The highest court in the US is to decide whether or not a law to keep children away from porn on the internet is unconstitutional.
The law tries to protect children from adult content
It is the second time in two years the courts have been asked to revisit how to control unsuitable content on the net.
Part of the controversial Child Online Protection Act requires those who run websites to ask for credit card details before letting users view adult content.
But the law has continued to anger civil liberty groups who say it is censorship and violates the First Amendment right to freedom of speech.
The Justice Department have appealed to the courts again to decide whether the law places too many restrictions on what material adults have the right to see or buy.

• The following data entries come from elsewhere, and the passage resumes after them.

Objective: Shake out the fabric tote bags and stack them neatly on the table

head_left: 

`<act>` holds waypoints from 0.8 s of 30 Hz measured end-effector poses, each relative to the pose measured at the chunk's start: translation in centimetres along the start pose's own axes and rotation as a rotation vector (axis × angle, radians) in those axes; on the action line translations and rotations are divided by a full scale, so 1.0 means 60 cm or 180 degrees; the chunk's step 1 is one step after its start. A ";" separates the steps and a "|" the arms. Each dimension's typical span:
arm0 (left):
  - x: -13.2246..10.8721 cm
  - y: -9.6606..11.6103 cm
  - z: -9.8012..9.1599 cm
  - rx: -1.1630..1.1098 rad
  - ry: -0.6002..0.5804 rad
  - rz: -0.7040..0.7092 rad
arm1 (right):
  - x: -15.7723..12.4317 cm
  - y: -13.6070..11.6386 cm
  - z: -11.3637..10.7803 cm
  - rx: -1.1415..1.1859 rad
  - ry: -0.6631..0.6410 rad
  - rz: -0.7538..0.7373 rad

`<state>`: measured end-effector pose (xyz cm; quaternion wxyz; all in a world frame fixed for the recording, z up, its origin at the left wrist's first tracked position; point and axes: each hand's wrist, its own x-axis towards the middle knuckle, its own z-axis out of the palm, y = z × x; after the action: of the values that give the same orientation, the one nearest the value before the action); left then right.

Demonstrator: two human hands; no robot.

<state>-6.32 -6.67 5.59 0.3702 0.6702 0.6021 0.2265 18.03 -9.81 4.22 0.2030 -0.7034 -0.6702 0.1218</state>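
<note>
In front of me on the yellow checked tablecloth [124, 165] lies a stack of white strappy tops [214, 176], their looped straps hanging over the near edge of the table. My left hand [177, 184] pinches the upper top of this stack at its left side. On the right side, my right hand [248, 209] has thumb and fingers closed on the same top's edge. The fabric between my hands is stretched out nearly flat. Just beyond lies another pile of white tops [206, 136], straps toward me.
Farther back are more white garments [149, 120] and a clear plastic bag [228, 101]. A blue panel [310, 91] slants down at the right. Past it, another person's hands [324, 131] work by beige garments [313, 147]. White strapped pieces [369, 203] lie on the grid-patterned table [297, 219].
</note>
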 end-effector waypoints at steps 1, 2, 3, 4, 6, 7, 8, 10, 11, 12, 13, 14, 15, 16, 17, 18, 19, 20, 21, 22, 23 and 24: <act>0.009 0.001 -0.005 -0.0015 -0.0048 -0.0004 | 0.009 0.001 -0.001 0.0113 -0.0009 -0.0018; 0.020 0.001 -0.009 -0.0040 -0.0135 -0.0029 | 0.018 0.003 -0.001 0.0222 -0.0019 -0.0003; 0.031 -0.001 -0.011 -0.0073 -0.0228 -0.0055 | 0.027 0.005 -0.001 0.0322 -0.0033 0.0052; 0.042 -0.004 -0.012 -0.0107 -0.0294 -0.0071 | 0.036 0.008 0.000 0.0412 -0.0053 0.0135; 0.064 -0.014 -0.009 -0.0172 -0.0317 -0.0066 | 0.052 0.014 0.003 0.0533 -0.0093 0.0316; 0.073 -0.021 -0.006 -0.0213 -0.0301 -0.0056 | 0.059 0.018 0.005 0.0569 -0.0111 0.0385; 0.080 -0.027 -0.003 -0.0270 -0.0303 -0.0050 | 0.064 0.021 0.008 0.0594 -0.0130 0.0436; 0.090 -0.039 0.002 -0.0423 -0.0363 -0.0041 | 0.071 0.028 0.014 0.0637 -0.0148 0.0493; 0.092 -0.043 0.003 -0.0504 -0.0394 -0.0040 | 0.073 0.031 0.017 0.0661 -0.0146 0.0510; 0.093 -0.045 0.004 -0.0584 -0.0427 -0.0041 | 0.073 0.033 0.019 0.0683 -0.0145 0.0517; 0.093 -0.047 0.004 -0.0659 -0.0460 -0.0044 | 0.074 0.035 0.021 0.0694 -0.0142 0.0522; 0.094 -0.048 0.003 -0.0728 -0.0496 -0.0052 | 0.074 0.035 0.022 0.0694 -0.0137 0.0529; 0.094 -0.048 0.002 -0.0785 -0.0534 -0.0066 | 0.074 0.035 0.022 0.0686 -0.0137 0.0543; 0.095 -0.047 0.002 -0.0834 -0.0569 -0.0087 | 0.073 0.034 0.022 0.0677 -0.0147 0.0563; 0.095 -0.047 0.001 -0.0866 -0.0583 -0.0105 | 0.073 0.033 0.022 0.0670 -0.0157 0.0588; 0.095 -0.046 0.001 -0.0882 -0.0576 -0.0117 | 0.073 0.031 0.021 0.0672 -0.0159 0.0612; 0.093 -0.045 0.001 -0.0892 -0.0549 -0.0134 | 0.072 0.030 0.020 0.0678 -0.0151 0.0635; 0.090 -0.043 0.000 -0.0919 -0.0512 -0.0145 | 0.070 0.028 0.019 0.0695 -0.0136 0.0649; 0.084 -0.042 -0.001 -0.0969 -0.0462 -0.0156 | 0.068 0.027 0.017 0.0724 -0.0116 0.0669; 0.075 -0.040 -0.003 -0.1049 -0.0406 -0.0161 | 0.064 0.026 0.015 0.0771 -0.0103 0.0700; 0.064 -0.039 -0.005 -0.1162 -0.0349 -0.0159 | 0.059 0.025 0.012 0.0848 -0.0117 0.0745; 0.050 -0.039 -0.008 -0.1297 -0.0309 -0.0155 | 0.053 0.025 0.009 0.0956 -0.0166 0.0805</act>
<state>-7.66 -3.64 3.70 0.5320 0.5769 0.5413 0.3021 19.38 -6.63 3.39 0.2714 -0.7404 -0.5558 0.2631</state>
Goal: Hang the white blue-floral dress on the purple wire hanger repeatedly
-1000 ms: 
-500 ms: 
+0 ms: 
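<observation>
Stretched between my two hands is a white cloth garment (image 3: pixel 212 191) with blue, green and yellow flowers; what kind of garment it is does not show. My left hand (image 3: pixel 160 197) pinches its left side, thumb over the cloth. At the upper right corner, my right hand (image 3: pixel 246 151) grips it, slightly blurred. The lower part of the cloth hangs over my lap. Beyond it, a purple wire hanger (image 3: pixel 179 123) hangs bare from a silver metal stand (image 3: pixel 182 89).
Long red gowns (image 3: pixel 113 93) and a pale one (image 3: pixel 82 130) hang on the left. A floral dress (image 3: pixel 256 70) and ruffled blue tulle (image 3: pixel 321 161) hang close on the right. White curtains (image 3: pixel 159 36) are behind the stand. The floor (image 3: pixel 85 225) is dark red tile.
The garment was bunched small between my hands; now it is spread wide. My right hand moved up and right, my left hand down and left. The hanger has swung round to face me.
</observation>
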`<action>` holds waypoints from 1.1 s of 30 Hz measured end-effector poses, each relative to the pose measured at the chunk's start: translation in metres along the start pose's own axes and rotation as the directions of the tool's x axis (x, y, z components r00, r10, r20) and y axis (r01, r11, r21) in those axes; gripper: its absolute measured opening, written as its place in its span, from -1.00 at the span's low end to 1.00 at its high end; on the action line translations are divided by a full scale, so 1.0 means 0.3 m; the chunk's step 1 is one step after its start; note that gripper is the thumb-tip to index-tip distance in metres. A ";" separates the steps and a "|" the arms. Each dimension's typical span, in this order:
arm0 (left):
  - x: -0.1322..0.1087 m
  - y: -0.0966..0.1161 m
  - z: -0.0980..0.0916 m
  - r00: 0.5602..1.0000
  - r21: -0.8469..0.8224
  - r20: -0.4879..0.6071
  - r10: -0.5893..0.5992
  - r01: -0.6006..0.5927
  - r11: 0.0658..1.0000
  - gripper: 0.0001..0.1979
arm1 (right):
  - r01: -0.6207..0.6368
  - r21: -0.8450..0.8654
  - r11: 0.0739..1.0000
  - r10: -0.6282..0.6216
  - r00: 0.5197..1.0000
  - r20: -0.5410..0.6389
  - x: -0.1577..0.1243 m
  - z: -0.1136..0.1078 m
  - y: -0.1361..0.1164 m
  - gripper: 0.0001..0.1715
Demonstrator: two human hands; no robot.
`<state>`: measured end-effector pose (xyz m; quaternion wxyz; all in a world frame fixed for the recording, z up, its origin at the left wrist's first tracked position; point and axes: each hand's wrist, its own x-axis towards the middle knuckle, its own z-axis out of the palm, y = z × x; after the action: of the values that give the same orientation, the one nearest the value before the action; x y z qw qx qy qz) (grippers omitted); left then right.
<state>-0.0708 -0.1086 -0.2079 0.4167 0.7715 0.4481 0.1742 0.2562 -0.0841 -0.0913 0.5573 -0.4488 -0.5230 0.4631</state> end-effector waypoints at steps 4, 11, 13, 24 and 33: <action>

They will also decide if the government has the right to force website operators to implement an adults-only screening system so that children do not have access to harmful material.
The court was told the law was aimed at targeting website operators who use sexually explicit "teasers" which anyone on the net can see.
These are like adverts which tempt surfers to adult sites.
Since it was passed by Congress in 1998, the law has been challenged twice and so never enforced.
In 2002, it was blocked as a result of an appeal brought by the American Civil Liberties Union, online magazine publishers, and other groups who argued it was tantamount to censorship.
A key part of the appeal was about the use of filters to block websites accessed from public libraries.
Civil liberties campaigners argued the filters were not accurate enough and blocked websites which contained information on sexual health and sexuality.
If the law was enforced, violators could face six months in prison and a $50,000 (£30,000) fine.
The Supreme Court justices will hear the arguments in early 2004 and will make their decision on the law by the end of June.